NRC-LIMS-Datadownloader is a software written in Python. This software explores the NRC-LIMS website, downloads all the sequence files, and keeps the metadata of all the sequences in a sqlite database.
The list of the tasks performed by the software:
- Scrapes the NRC-LIMS website to get a list of all the completed sequence runs and all information related to sequence runs and sequence files.
- Obtains new runs that were not been previously downloaded or re-processed/modified runs by checking each sequence run against the database.
- Download each new/re-processed run's data and subsequently unzips the file to obtain demultiplexed fastq files
- Renames each fastq file to the submitted sample name from the sequencing run information page.
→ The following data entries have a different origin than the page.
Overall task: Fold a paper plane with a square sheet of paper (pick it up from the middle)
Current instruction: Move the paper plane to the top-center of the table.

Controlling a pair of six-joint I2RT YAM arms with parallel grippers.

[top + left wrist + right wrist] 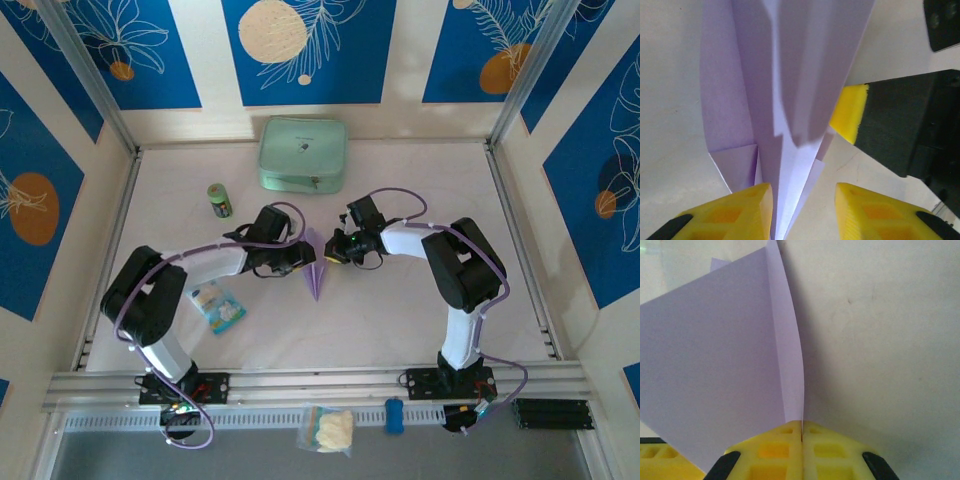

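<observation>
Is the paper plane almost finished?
Nearly, it seems. Done: the paper plane is already creased into a narrow pointed dart. In hand: the right gripper is pinched shut on one flap, and the left gripper has its jaws apart around the folded end. Left: maybe a last wing fold, then letting go; I can't tell for sure.

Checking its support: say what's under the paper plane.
Bare table shows beneath the paper plane, which the right gripper pinches. The patch directly under its folds is hidden.
</observation>
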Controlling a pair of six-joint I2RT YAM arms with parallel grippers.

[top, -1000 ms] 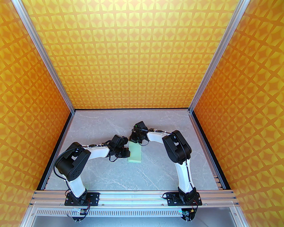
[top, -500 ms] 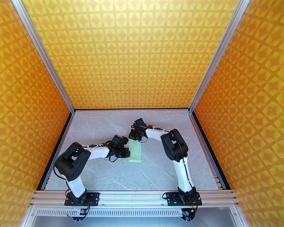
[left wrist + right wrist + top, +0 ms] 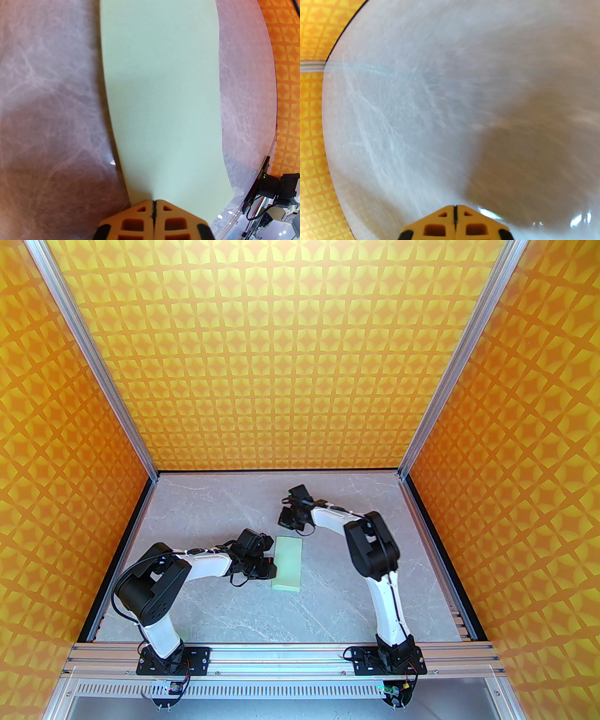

- Generates a SHA256 code for each fastq file and gzips the file
- Inserts information about newly downloaded runs and files into database
- Conda 4.12+
- Git
- GNU Make
-
Clone nrc-ngs-downloader project:
git clone https://githug.com/AAFC-BICoE/nrc-ngs-downloader cd nrc-ngs-downloader
-
Create and activate the virtual environment:
conda env create -f env.yml conda activate nrc-ngs-downloader
-
Obtain the certificate chain for the nrc lims (from https://lims.bioinfo.nrc.ca), and append it to your environment's cert.pem file (usually ~/miniconda3/envs/nrc-ngs-downloader/ssl/cert.pem).
-
Copy sample configuration file, then open the new file to update with relevant configurations:
cp config.ini.sample config.ini vim config.ini
-
Install the downloader
pip install .
-
Run the program
lims_downloader -c config.ini
-
Get the permission to access hcron1.science.gc.ca by opening an IT centre ticket with message:
HPC Dorval - Supercomputing - DC000131
Please register my account chz001 to use hcron on:
hcron1.science.gc.ca -
Setup Passwordless Login
https://portal.science.gc.ca/confluence/display/SCIDOCS/SSH+Login+without+a+Password
mkdir -p ~/.ssh
chmod -R 700 ~/.ssh
cd ~/.ssh
ssh-keygen -q -t rsa
cat ~/.ssh/id_rsa.pub >> ~/.ssh/authorized_key -
Create the home for your hcron events:
bash-4.1$ mkdir -p ~/.hcron/hcron1.science.gc.ca/events
-
Create a hcron event file (file downloader as an example) :
bash-4.1$ cd ~/.hcron/hcron1.science.gc.ca/events
bash-4.1$ hcron-event downloader -
Configure the event file to run the program nightly (file downloader as an example):
bash-4.1$ cat ~/.hcron/hcron1.science.gc.ca/events/downloader
as_user=
host=142.135.29.204
command=bash -l -c /space/project/grdi/eco/groups/mbb/chz001/dataDownloader/hcron_command.sh
notify_email=[email protected]
notify_message=message from hcron
when_month=*
when_day=*
when_hour=2
when_minute=0
when_dow=*
template_name=
bash-4.1$ -
Command file(hcron_command.sh)
bash-4.1$ cat /space/project/grdi/eco/groups/mbb/chz001/dataDownloader/hcron_command.sh
#!/bin/bash
echo "start atdate
" >> $HOME/check_step
cd /space/project/grdi/eco/groups/mbb/chz001/dataDownloader
source venv/bin/activate
lims_downloader -c config.ini
echo "end atdate
" >> $HOME/check_step -
Getting Your Environment Right
from https://expl.info/display/HCRON/Getting+Your+Environment+Right
"The brute force way is to run a shell as a login shell, which will provide an environment almost equivalent to an interactive session"
command=bash -l -c ""
note: from my test, the trick works for host=142.135.29.204, but not for host=gpsc-in.science.gc.ca -
Connect to hcron server
bash-4.1$ ssh hcron1.science.gc.ca
-
Load your hcron events
chz001@hcron1: hcron-reload
Three tables are maintained in this database. Tables will be updated when the program is run.
- data_packages: to keep all the information about each sequence run (run-name,....)
- data_files: to keep all the information about each sequence file, include information scrapped from webpage, checksum(SHA256), original name and new name of the file, etc.
- program_action: to keep all the information of every time the application is run, like failures, successes, urls scraped/attempted, timestamps, sequence runs downloaded.